-- WHAT NEEDS TO BE DONE --
Without skipping or changing anything, print all the entries.

RECORDS FOR THE EXERCISE: Begin

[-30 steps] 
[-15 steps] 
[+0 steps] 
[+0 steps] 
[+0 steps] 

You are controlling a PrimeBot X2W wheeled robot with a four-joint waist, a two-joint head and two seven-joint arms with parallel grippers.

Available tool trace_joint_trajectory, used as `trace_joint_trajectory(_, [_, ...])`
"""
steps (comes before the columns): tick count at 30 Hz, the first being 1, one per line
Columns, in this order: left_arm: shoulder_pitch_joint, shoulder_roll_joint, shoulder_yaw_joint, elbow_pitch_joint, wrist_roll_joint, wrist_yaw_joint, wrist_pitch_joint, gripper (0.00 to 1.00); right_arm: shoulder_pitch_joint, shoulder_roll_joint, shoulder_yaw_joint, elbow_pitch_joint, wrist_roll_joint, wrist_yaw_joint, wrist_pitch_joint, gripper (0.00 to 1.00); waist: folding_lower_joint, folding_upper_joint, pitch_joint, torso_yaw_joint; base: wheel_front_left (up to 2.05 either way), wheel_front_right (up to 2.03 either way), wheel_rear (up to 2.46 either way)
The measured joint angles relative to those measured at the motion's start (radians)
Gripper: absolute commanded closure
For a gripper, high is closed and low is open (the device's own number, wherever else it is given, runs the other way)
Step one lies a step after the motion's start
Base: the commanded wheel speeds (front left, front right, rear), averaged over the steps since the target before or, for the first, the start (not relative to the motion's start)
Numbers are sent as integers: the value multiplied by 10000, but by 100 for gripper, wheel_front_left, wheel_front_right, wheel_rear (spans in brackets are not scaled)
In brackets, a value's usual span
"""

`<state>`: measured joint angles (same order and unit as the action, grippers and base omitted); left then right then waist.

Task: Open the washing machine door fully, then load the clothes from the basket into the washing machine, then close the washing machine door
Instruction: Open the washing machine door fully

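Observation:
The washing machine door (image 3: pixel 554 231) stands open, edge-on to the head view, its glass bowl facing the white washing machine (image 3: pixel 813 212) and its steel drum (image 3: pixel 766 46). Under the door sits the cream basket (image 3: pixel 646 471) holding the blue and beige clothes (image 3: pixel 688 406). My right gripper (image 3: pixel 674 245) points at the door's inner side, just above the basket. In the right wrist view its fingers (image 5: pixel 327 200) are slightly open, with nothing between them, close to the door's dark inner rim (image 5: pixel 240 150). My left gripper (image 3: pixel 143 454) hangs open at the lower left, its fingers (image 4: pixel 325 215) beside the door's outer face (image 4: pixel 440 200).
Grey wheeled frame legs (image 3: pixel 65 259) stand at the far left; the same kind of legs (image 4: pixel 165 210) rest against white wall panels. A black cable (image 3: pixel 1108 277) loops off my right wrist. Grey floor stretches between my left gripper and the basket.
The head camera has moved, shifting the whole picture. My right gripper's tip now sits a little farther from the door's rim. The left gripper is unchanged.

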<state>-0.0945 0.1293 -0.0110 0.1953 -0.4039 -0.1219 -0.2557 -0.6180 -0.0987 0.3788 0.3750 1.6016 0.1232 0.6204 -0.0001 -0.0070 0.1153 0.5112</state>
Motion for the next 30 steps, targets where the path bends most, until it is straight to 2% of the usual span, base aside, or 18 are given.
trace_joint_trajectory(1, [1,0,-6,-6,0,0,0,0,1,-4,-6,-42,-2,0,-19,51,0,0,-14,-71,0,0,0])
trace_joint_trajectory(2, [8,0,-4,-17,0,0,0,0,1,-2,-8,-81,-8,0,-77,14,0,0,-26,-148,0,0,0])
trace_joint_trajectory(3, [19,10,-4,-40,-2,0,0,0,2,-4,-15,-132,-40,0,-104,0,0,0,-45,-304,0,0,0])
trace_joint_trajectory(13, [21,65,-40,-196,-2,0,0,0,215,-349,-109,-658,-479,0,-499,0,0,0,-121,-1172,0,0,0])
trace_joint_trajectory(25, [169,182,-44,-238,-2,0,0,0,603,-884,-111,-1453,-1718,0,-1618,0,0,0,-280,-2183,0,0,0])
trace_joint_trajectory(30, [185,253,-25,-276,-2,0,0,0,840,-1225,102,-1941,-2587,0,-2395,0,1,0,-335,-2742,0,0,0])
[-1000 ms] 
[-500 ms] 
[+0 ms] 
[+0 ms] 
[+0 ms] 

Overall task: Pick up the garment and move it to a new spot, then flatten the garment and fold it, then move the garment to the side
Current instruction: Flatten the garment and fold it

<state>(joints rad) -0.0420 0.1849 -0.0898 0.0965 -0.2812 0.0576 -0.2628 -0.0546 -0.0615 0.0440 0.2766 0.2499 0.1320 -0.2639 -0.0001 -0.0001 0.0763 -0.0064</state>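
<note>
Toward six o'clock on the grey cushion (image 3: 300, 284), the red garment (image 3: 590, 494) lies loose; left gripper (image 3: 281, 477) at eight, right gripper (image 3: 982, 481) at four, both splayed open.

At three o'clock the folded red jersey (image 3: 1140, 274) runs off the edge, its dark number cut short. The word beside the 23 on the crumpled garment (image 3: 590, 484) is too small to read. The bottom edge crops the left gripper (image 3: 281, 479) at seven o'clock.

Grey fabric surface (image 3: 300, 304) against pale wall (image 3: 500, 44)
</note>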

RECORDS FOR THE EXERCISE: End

-- EXERCISE OUTPUT --
[-30 steps] 
[-15 steps] 
[+0 steps] 
[+0 steps] 
[+0 steps] 

You are controlling a PrimeBot X2W wheeled robot with a four-joint waist, a two-joint head and two seven-joint arms with parallel grippers.

Available tool trace_joint_trajectory, used as `trace_joint_trajectory(_, [_, ...])`
"""
steps (comes before the columns): tick count at 30 Hz, the first being 1, one per line
Columns, in this order: left_arm: shoulder_pitch_joint, shoulder_roll_joint, shoulder_yaw_joint, elbow_pitch_joint, wrist_roll_joint, wrist_yaw_joint, wrist_pitch_joint, gripper (0.00 to 1.00); right_arm: shoulder_pitch_joint, shoulder_roll_joint, shoulder_yaw_joint, elbow_pitch_joint, wrist_roll_joint, wrist_yaw_joint, wrist_pitch_joint, gripper (0.00 to 1.00); waist: folding_lower_joint, folding_upper_joint, pitch_joint, torso_yaw_joint; base: wheel_front_left (up to 2.05 either way), wheel_front_right (up to 2.03 either way), wheel_rear (up to 2.46 either way)
The measured joint angles relative to those measured at the motion's start (radians)
Gripper: absolute commanded closure
For a gripper, high is closed and low is open (the device's own number, wherever else it is given, runs the other way)
Step one lies a step after the motion's start
Base: the commanded wheel speeds (front left, front right, rear), averaged over the steps since the target before or, for the first, the start (not relative to the motion's start)
Numbers are sent as integers: the value multiplied by 10000, but by 100 for gripper, wheel_front_left, wheel_front_right, wheel_rear (spans in brackets are not scaled)
In brackets, a value's usual span
"""

`<state>`: measured joint angles (same order and unit as the action, grippers and base omitted); left then right then waist.

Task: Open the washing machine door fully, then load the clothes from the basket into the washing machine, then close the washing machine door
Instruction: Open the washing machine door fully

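Observation:
The washing machine door (image 3: pixel 554 231) stands open, edge-on to the head view, its glass bowl facing the white washing machine (image 3: pixel 813 212) and its steel drum (image 3: pixel 766 46). Under the door sits the cream basket (image 3: pixel 646 471) holding the blue and beige clothes (image 3: pixel 688 406). My right gripper (image 3: pixel 674 245) points at the door's inner side, just above the basket. In the right wrist view its fingers (image 5: pixel 327 200) are slightly open, with nothing between them, close to the door's dark inner rim (image 5: pixel 240 150). My left gripper (image 3: pixel 143 454) hangs open at the lower left, its fingers (image 4: pixel 325 215) beside the door's outer face (image 4: pixel 440 200).
Grey wheeled frame legs (image 3: pixel 65 259) stand at the far left; the same kind of legs (image 4: pixel 165 210) rest against white wall panels. A black cable (image 3: pixel 1108 277) loops off my right wrist. Grey floor stretches between my left gripper and the basket.
The head camera has moved, shifting the whole picture. My right gripper's tip now sits a little farther from the door's rim. The left gripper is unchanged.
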
<state>-0.0945 0.1293 -0.0110 0.1953 -0.4039 -0.1219 -0.2557 -0.6180 -0.0987 0.3788 0.3750 1.6016 0.1232 0.6204 -0.0001 -0.0070 0.1153 0.5112</state>
Motion for the next 30 steps, targets where the path bends most, until it is straight to 2% of the usual span, base aside, or 18 are given.
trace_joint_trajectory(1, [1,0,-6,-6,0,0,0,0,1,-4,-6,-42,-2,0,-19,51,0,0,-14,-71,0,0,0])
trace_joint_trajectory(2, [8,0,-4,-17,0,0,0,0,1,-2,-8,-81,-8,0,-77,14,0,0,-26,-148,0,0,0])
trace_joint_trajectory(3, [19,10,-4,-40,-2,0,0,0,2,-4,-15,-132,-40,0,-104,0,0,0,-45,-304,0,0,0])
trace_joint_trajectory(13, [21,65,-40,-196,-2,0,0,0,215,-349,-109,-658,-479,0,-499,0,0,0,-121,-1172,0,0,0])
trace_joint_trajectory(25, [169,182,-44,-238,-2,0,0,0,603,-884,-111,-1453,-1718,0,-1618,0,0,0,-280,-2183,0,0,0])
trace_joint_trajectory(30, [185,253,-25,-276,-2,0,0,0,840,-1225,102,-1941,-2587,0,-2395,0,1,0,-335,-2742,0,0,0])
[-1000 ms] 
[-500 ms] 
[+0 ms] 
[+0 ms] 
[+0 ms] 

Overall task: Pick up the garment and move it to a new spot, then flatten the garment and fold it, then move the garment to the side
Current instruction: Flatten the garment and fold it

<state>(joints rad) -0.0420 0.1849 -0.0898 0.0965 -0.2812 0.0576 -0.2628 -0.0546 -0.0615 0.0440 0.2766 0.2499 0.1320 -0.2639 -0.0001 -0.0001 0.0763 -0.0064</state>
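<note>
Toward six o'clock on the grey cushion (image 3: 300, 284), the red garment (image 3: 590, 494) lies loose; left gripper (image 3: 281, 477) at eight, right gripper (image 3: 982, 481) at four, both splayed open.

At three o'clock the folded red jersey (image 3: 1140, 274) runs off the edge, its dark number cut short. The word beside the 23 on the crumpled garment (image 3: 590, 484) is too small to read. The bottom edge crops the left gripper (image 3: 281, 479) at seven o'clock.

Grey fabric surface (image 3: 300, 304) against pale wall (image 3: 500, 44)
</note>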

What was produced is the complete output.